Start of Stored data

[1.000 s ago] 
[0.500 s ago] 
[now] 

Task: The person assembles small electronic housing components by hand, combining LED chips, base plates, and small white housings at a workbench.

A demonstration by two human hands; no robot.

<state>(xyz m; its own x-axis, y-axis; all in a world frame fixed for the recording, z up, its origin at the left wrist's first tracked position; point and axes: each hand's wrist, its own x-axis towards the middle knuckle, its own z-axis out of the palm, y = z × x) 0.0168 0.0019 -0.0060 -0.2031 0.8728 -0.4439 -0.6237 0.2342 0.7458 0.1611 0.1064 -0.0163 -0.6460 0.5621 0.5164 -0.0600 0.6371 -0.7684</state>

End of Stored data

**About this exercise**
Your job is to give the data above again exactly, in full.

**Finished exercise**
[1.000 s ago] 
[0.500 s ago] 
[now] 

Task: The person assembles small electronic housing components by hand, combining LED chips, base plates, and small white housings at a workbench.

A demonstration by two human hands; no robot.

<state>(xyz m; its own x-axis, y-axis; all in a world frame fixed for the recording, z up, its origin at the left wrist's first tracked position; point and axes: each hand's wrist, its own x-axis towards the middle knuckle, its own z-axis out of the palm, y = z × x) 0.0168 0.0019 -0.0060 -0.2031 0.8728 -0.4439 -0.6237 0.2342 0.7458 0.1611 0.1064 -0.0163 -0.6460 0.5621 0.5164 -0.0600 0.6371 -0.7684</state>

No more output is required for this exercise.